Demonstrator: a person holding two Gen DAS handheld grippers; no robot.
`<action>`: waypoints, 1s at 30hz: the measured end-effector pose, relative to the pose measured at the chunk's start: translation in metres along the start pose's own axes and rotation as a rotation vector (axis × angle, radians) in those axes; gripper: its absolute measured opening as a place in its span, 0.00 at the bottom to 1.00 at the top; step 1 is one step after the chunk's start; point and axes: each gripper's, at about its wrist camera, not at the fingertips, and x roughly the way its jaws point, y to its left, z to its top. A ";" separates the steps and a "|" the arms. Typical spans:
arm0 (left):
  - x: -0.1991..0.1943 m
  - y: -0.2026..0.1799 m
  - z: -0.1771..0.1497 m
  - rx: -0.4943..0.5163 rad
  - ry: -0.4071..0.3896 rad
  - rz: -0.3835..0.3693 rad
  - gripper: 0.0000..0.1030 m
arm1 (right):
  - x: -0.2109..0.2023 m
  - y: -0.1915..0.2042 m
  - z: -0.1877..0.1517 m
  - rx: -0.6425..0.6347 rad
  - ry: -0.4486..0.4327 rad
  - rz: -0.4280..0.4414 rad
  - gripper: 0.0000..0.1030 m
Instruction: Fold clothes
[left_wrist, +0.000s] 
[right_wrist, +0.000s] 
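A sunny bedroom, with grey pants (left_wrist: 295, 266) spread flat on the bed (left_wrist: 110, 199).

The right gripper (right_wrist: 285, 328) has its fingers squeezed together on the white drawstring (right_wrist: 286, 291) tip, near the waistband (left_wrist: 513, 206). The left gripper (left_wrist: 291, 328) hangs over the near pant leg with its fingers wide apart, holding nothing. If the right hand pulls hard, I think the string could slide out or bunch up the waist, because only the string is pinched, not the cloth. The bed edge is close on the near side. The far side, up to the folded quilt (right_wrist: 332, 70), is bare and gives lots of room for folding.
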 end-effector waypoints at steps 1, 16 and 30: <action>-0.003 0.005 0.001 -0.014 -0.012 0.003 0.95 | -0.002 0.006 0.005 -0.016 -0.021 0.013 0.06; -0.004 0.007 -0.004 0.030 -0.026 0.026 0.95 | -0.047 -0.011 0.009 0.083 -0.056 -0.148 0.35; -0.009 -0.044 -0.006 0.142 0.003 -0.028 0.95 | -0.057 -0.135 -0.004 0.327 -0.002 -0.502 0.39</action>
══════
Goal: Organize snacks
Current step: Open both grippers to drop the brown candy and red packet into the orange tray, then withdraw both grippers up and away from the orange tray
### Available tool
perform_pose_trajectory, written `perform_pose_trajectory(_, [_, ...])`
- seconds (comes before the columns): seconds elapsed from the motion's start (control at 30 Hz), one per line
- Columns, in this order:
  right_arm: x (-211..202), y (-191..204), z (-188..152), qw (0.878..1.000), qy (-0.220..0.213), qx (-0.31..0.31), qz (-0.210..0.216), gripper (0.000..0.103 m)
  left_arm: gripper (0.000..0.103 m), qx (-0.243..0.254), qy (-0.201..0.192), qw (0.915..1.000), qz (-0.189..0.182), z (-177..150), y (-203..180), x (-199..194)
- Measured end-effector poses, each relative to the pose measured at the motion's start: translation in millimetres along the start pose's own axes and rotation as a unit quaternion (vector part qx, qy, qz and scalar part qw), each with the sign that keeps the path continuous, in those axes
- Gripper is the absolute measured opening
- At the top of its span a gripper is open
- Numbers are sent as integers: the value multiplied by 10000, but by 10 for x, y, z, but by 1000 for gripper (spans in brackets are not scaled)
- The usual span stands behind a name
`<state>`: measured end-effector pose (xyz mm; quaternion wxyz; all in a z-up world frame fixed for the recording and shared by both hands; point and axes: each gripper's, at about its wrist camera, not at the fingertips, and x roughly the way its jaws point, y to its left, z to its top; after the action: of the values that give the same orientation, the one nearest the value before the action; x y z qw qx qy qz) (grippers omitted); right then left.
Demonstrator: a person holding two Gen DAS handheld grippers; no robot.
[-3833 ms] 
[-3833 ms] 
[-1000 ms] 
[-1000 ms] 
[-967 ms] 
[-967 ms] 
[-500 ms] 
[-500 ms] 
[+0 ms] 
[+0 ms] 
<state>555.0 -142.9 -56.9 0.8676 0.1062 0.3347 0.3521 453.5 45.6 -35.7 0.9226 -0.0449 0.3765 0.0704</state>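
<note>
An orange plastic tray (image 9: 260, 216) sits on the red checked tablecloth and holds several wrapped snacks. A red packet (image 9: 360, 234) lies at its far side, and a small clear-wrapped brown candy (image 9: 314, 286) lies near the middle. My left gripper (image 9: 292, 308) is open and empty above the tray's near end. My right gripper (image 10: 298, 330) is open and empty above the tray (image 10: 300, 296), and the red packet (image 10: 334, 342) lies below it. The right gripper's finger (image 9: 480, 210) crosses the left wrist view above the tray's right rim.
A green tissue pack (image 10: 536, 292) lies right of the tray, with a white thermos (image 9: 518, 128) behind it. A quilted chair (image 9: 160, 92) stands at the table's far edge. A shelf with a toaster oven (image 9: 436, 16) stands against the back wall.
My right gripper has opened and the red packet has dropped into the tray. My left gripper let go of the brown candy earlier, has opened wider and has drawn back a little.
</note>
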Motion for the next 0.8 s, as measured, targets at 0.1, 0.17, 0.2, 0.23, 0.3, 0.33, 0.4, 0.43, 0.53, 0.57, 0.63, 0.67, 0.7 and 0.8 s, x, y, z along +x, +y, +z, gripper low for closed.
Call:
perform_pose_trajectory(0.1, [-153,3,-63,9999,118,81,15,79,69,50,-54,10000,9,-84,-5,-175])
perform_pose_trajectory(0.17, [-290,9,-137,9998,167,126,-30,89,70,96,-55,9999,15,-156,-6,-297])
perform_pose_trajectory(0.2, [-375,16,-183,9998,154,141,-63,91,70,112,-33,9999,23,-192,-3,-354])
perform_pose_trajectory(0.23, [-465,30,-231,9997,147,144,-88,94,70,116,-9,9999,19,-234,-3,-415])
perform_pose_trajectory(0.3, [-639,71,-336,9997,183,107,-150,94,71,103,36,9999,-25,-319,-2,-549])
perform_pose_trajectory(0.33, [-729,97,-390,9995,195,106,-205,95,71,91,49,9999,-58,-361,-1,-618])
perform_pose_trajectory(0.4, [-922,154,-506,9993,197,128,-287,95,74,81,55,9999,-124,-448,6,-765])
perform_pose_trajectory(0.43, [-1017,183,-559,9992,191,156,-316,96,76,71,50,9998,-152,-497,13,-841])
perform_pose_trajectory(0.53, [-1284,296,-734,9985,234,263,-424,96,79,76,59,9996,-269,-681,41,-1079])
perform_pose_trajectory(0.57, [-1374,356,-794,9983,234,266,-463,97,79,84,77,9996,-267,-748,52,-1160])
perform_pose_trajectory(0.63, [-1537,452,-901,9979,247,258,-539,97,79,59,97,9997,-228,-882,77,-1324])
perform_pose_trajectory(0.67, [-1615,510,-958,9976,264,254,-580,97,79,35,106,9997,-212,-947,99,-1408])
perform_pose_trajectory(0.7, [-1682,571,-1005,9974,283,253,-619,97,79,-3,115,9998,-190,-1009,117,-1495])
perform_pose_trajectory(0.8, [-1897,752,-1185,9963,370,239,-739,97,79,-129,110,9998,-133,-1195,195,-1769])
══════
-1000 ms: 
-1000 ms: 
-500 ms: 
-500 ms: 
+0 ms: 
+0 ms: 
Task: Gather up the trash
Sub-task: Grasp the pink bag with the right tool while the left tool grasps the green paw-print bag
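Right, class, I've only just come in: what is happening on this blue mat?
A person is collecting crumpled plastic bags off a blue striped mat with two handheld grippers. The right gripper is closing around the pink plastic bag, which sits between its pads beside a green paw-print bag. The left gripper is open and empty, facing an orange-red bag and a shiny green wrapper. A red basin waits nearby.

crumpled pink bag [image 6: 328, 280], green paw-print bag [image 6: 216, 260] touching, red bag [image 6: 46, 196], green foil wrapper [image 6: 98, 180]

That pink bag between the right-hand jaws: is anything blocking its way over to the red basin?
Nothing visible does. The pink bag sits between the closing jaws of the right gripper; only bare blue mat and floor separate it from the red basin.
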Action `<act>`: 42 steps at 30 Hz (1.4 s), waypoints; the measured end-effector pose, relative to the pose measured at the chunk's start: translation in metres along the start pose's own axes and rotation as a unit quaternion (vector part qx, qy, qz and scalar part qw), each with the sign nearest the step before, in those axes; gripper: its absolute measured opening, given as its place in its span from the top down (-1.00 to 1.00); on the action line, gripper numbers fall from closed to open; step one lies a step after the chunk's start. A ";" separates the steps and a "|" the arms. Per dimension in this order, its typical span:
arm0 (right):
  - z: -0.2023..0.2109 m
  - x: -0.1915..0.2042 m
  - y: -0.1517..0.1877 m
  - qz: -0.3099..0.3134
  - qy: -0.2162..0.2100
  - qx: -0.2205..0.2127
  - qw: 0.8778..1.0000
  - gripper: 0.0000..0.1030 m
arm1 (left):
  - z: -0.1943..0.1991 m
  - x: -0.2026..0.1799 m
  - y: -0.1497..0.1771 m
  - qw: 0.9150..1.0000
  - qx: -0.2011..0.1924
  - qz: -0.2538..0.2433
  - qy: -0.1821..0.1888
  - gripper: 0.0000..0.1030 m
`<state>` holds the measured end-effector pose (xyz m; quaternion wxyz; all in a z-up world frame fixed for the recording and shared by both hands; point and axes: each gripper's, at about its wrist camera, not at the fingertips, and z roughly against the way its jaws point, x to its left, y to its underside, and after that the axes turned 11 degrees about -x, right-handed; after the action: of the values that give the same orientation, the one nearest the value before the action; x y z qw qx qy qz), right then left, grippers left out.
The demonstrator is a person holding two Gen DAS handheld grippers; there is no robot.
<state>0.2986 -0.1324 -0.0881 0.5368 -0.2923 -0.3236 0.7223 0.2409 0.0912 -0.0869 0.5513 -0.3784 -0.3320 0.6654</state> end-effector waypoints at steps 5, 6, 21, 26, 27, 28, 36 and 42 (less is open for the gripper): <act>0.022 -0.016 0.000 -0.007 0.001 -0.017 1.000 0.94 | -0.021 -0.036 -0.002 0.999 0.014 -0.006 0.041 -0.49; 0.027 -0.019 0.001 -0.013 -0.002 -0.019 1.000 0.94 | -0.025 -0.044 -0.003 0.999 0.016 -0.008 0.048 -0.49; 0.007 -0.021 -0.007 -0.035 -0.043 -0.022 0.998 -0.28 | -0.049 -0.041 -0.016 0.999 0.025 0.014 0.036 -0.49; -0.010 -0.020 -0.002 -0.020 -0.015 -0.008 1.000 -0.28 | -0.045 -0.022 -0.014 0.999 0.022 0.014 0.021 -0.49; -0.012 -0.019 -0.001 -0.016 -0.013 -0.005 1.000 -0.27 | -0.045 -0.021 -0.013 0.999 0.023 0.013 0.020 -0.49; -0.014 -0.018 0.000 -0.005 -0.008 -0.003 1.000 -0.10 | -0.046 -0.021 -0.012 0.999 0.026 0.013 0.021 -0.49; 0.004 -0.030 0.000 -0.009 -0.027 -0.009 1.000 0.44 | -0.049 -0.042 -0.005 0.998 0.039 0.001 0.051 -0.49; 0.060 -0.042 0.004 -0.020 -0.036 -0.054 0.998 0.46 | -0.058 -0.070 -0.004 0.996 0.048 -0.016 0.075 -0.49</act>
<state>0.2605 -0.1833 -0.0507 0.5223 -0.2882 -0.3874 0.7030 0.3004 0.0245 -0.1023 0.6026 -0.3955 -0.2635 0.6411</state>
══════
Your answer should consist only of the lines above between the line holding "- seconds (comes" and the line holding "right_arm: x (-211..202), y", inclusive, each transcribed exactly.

■ **TASK RESULT**
- seconds (comes before the columns): seconds elapsed from the motion's start (control at 30 Hz), one per line
- Columns, in this order:
  right_arm: x (-211..202), y (-191..204), z (-188..152), qw (0.878..1.000), qy (-0.220..0.213), qx (-0.31..0.31), qz (-0.210..0.216), gripper (0.000..0.103 m)

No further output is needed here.